Work task ▸
Keep the images out and set the listing below down word for word.

Top of Available data

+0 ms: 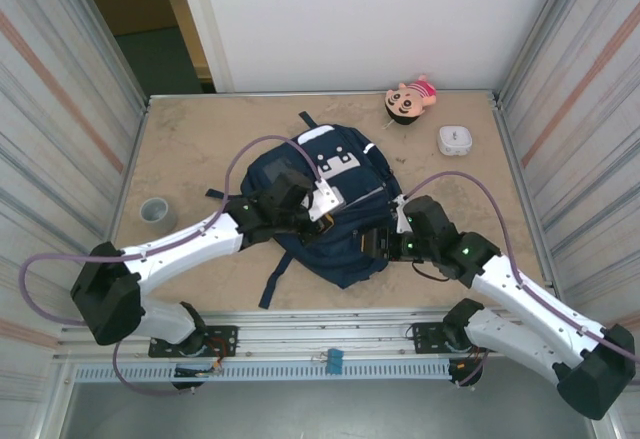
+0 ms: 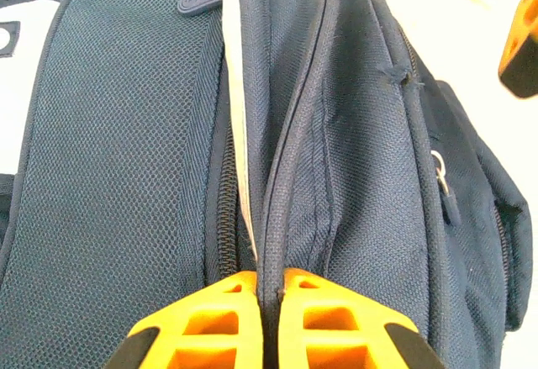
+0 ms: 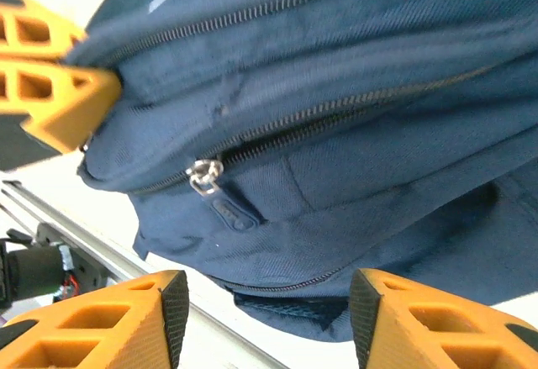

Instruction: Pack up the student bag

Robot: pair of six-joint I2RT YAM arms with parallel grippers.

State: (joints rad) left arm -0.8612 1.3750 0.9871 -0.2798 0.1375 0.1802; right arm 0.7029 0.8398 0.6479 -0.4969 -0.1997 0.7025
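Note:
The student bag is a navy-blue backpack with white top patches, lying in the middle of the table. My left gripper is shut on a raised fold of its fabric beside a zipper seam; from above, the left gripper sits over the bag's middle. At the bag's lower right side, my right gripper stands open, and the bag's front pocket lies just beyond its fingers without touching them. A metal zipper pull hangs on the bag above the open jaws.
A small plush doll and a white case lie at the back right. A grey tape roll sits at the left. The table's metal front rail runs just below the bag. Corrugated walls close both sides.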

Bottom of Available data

Exercise result ▸
+0 ms: 
+0 ms: 
+0 ms: 

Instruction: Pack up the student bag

Robot: pair of six-joint I2RT YAM arms with parallel grippers.

State: (joints rad) left arm -0.8612 1.3750 0.9871 -0.2798 0.1375 0.1802; right arm 0.7029 0.8398 0.6479 -0.4969 -0.1997 0.7025
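Note:
The student bag is a navy-blue backpack with white top patches, lying in the middle of the table. My left gripper is shut on a raised fold of its fabric beside a zipper seam; from above, the left gripper sits over the bag's middle. At the bag's lower right side, my right gripper stands open, and the bag's front pocket lies just beyond its fingers without touching them. A metal zipper pull hangs on the bag above the open jaws.
A small plush doll and a white case lie at the back right. A grey tape roll sits at the left. The table's metal front rail runs just below the bag. Corrugated walls close both sides.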

Nothing remains to add to the answer.